4.3 Regulatory and Safety Framework
Certification involves compliance with the International Maritime Organization (IMO) and Singapore’s Maritime and Port Authority (MPA). Key challenges include establishing protocols for emergency evacuations, navigation near shipping lanes, and international border-crossing procedures. ST Engineering will conduct a series of proof-of-concept trials to validate safety under various wave heights and wind conditions.

5. Discussion
   5.1 Socio-Economic Impact
   The AirFish has the potential to transform tourism and business travel between Singapore and the Riau Archipelago. By cutting travel times from 1.5 hours (ferries) to under 30 minutes, it could stimulate economic activity, attract investors, and enhance touristic offerings. Local operators in Batam/Bintan may benefit from ancillary services, such as onshore accommodations and retail.

5.2 Environmental and Operational Considerations
With lower fuel consumption and emissions compared to ferries and aircraft, the AirFish supports Singapore’s net-zero goals. However, noise pollution near shorelines and the ecological impact of hovercraft-style lift mechanisms require monitoring. Additionally, weather-dependent operations (e.g., high waves or poor visibility) may limit service reliability.

5.3 Technological and Regulatory Challenges
Despite its promise, WIG technology remains niche. Public skepticism about safety and the lack of a standardized regulatory framework for WIG crafts pose risks.
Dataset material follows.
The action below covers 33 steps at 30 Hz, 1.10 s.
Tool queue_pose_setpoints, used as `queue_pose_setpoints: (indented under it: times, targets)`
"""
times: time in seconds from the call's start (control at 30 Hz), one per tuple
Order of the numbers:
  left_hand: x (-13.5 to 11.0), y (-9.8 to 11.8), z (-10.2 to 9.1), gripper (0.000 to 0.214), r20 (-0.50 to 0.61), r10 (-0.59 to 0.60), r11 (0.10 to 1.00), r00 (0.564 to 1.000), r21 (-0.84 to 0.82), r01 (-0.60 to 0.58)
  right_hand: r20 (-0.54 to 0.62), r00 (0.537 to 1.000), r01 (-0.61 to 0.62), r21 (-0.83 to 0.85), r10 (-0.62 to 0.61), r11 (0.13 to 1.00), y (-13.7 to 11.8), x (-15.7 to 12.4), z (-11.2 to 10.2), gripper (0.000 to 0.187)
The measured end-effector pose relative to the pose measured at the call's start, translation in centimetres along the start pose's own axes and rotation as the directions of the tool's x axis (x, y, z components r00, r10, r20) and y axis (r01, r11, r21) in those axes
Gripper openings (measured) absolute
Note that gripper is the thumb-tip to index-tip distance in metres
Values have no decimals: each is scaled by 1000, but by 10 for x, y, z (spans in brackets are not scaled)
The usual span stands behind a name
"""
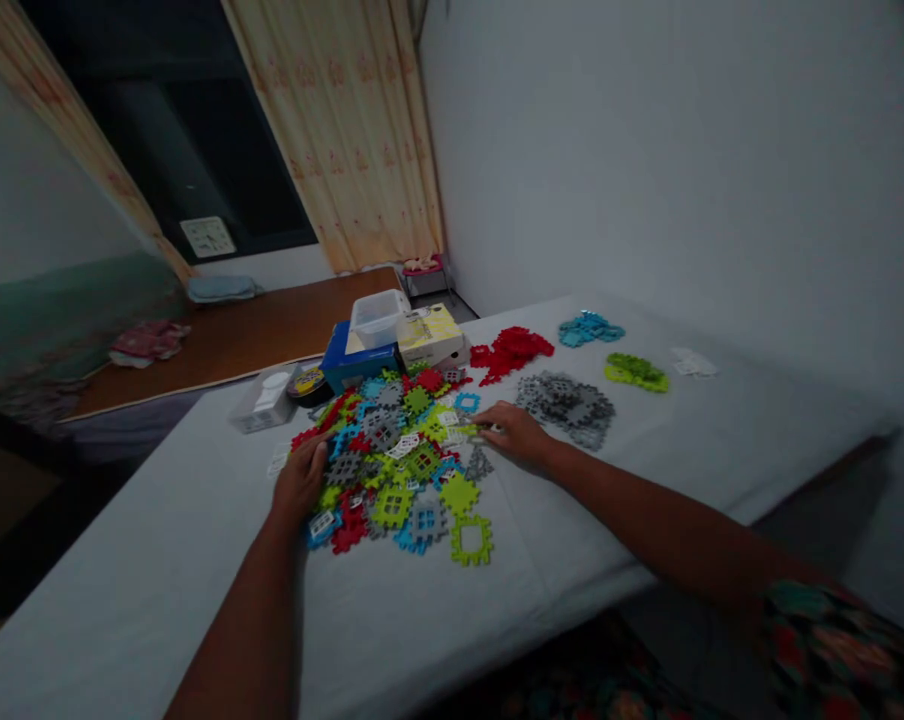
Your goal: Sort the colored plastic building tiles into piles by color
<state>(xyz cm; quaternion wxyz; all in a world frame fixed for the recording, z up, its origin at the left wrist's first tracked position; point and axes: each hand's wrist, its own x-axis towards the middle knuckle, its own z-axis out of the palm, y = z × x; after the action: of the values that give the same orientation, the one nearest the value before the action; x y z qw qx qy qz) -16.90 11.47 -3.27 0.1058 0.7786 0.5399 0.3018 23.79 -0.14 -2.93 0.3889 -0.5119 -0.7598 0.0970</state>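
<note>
A mixed heap of interlocking plastic building tiles [381,430] lies on the white-covered table in red, blue, grey, white and yellow-green. At the heap's left edge rests my left hand [300,482], its fingers stretched along the tiles and holding nothing that I can see. My right hand [513,432] reaches to the right edge, its thumb and fingertips closing on a yellow-green tile [468,430]. Just below it lies a grey triangular tile [479,463]. A square yellow-green frame tile [471,540] sits at the near edge of the heap.
Sorted tiles lie to the right: a red pile [516,350], a grey pile [568,405], a blue pile [589,328], a yellow-green pile [636,372] and a white pile [693,362]. Behind the heap stand a blue box [354,362], a yellow box [433,335] and a clear tub [379,315].
</note>
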Motion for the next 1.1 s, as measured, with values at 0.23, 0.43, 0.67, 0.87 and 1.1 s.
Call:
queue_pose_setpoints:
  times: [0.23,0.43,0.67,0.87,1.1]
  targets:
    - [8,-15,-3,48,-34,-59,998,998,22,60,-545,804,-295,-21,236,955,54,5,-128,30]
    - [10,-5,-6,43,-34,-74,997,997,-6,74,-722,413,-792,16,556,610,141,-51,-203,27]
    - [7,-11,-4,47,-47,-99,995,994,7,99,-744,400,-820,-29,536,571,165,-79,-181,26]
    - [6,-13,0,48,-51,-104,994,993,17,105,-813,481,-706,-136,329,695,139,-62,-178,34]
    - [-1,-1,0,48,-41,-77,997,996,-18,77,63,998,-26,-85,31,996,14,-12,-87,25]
ST Engineering must collaborate with regulators to establish precedents, such as airworthiness standards and cross-border customs protocols.

6. Conclusion
   ST Engineering’s AirFish marks a pivotal step in commercializing WIG technology for passenger transport. By integrating advanced engineering with strategic partnerships, the project addresses critical gaps in regional connectivity while advancing sustainability. For the AirFish to succeed, however, it requires robust stakeholder engagement, adaptive regulation, and public awareness campaigns to build trust. Future research should explore the scalability of WIG crafts in diverse maritime environments and their role in decarbonizing global transport.
7. References

Alekseev, B. K., et al. (2009). “Efficiency of Wing-in-Ground Effect Craft.” Journal of Marine Science and Technology, 17(3), 210–219.
Lindt, S., et al. (2021). “Green Maritime Technologies: A Review of Innovations and Policy Challenges.” Renewable and Sustainable Energy Reviews, 142, 110778.
ST Engineering. (2026). “AirFish: Revolutionizing Maritime Mobility.” Company Press Release.
Maritime and Port Authority of Singapore (MPA). (2023). “Sustainable Maritime Transport: Strategies and Policy Directions.”